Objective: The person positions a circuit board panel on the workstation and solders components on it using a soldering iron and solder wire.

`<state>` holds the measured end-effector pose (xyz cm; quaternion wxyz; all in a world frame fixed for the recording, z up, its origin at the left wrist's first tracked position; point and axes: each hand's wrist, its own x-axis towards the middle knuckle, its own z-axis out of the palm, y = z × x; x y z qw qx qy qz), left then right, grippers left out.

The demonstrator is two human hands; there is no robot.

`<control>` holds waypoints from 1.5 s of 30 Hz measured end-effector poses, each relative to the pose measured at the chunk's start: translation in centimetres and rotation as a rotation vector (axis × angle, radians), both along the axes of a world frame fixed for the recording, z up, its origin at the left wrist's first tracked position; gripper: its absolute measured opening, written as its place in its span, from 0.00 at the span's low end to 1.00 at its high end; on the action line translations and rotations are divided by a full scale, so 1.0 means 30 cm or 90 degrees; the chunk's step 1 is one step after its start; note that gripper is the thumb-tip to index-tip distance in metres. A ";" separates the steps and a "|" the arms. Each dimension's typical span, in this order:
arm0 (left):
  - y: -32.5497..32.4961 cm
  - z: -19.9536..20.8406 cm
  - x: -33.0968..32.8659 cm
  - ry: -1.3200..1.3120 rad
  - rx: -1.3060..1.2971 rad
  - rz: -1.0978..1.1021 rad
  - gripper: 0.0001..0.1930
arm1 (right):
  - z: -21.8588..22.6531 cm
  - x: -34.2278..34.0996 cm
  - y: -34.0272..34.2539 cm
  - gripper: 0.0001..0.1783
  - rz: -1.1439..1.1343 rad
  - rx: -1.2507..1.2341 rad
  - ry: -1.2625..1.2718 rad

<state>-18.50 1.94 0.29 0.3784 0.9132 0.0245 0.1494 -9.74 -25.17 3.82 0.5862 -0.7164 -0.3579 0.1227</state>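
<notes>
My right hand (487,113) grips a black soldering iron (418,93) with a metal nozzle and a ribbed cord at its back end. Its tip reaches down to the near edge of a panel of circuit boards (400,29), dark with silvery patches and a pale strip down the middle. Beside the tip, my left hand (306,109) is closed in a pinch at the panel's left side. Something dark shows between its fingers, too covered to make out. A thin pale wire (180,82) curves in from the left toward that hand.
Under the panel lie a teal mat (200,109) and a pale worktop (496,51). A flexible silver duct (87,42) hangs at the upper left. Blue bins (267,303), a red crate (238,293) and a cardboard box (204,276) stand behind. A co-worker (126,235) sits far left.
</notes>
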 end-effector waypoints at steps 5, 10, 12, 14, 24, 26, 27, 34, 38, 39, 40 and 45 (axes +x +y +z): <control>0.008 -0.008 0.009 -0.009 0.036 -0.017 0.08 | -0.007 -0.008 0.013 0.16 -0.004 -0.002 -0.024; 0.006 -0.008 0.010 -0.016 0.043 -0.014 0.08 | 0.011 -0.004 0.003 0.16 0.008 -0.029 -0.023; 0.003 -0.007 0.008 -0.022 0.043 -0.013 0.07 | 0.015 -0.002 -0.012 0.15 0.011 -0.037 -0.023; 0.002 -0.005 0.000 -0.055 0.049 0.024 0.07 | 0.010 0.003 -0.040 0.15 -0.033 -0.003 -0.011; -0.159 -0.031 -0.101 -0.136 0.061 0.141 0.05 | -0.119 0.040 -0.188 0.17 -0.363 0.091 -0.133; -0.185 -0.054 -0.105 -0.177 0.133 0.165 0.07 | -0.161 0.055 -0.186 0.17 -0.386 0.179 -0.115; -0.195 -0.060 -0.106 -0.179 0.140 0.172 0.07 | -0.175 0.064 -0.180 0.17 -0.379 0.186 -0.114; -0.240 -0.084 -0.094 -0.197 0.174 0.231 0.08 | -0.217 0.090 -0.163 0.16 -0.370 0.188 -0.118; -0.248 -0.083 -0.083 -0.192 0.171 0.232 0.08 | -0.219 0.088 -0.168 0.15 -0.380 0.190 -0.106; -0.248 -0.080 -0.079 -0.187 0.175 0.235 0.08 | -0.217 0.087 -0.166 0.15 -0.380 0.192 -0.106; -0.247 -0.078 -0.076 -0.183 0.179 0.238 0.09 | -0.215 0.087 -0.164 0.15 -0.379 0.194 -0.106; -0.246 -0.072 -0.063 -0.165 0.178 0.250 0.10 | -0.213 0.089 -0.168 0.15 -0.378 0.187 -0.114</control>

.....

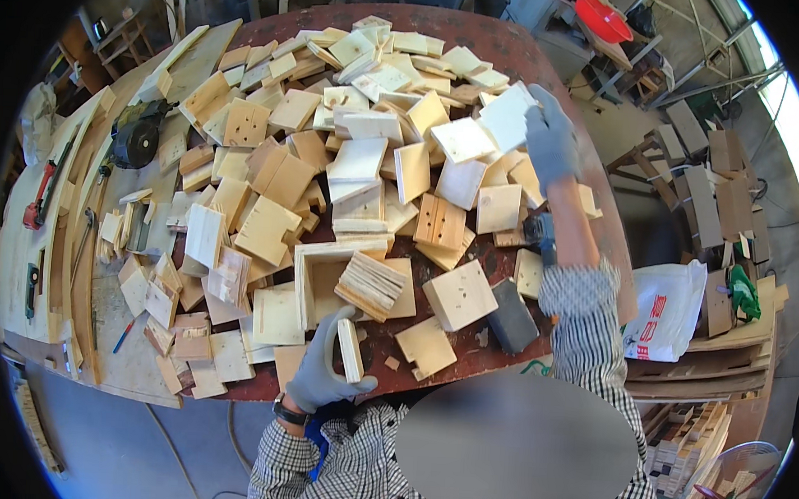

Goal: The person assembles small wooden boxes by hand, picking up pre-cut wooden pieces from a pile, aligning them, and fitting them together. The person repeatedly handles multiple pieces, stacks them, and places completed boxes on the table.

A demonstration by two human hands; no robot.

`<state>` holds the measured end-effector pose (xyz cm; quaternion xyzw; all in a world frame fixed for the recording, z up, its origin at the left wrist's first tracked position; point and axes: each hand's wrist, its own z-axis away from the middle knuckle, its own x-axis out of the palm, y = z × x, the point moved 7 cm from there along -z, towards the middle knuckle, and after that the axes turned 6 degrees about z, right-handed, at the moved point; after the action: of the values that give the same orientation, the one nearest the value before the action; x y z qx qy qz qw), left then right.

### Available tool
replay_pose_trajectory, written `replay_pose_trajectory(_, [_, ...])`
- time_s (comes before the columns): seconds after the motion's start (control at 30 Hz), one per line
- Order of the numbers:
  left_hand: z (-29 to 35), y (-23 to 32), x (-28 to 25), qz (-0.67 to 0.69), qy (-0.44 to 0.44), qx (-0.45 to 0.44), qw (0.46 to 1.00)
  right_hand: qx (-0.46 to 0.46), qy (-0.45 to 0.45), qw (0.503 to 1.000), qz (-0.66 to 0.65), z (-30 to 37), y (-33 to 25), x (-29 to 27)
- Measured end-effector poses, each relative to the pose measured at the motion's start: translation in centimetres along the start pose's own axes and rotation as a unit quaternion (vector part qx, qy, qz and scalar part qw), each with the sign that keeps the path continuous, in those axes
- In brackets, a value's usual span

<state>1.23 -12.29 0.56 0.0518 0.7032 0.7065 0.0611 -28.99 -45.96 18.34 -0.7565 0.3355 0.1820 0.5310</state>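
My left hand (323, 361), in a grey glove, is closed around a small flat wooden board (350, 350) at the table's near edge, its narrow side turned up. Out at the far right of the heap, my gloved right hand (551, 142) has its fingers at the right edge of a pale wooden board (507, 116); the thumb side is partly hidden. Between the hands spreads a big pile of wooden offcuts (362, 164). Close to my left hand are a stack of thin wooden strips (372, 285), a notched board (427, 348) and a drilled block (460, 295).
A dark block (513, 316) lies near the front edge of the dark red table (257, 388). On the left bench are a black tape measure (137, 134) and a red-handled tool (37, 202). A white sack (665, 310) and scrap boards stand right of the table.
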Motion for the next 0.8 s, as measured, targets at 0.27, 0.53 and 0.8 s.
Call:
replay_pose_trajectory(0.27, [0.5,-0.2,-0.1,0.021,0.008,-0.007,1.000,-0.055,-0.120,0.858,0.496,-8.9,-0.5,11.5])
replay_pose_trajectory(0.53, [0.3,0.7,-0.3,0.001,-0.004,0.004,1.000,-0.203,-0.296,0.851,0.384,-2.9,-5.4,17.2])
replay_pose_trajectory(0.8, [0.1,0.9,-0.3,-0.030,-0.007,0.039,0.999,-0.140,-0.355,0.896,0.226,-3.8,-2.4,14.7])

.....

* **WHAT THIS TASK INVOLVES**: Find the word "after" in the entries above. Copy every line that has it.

* **YOUR SOLUTION**:
`<control>` holds waypoints from 1.5 s of 30 Hz measured end-effector poses, each relative to the pose measured at the chunk's start: translation in centimetres and rotation as a rotation vector (axis × angle, radians), both along the axes of a world frame fixed for the recording, z up, its origin at the left wrist's first tracked position; gripper: its absolute measured opening, written as its place in its span, from 0.00 at the span's low end to 1.00 at its high end; on the action line translations and rotations are divided by a full scale, so 1.0 means 30 cm or 90 degrees; the chunk's step 1 is one step after its start; note that gripper is the thumb-tip to index-tip distance in metres. A ";" separates the steps and a "|" the arms. Each dimension's typical span, in this order:
`<state>` holds the measured end-effector pose (xyz cm; quaternion xyzw; all in a world frame fixed for the recording, z up, its origin at the left wrist's first tracked position; point and axes: each hand's wrist, its own z-axis away from the middle knuckle, its own x-axis out of the palm, y = z × x, the point moved 7 cm from there along -z, towards the middle knuckle, and after that the axes turned 6 degrees about z, right-handed, at the moved point; after the action: of the values that give the same orientation, the one nearest the value before the action; x y z qx qy qz qw), left then right.
- time_s (comes before the columns): seconds after the motion's start (control at 30 Hz), one per line

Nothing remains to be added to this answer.